What I don't understand is that how do electromagnetic waves of different wavelengths combine to form a single wave of another wavelength? Simply put, I have the following two related questions to ask:
*
*When we look upon a, say, completely white object, what is the composition of the individual rays that strike our eyes? Are those rays waves formed by the addition of waves corresponding to individual wavelengths that constitute white colour? I get that white light is composed of all wavelengths of visible light, but how are those wavelengths combined into a single unit which we call white light?
*If it is so, then how are prisms able to disperse light into its constituent colours?
Also, as a side question, how does all of this relate to light being composed of photons?
| To understand this you need to learn about the fourier transform. It describes how a function of time (in your case the time dependent electric and magnetic field strength) can be decomposed into its constituent frequencies.
To me your question seems similar to asking
"How do vertical and horizontal velocity of an object combine to form a single velocity in a different direction".

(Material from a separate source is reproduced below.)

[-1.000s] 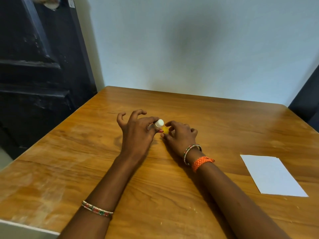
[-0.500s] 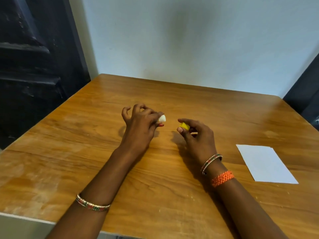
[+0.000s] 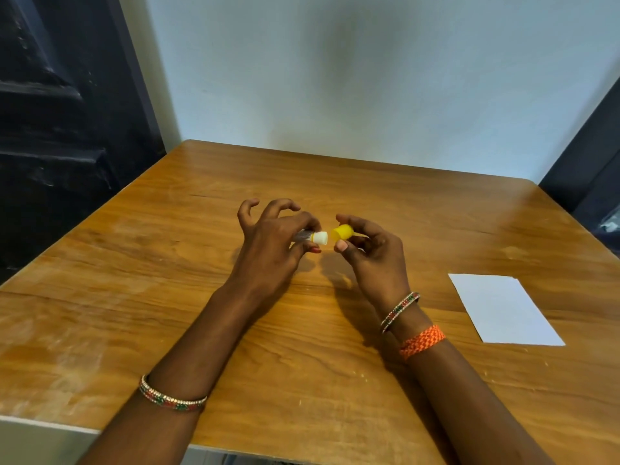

They combine by just adding the vectors up. Of course the result points in the same direction. It's just a different description of the same thing.
Similarly
how do electromagnetic waves of different wavelengths combine to form
a single wave of another wavelength?
When you have two electric fields you can add their vectors to get the resultant field. So they combine by just adding the vectors up, thats it. Of course they don't "form a different wavelength". The result has the same wavelengths.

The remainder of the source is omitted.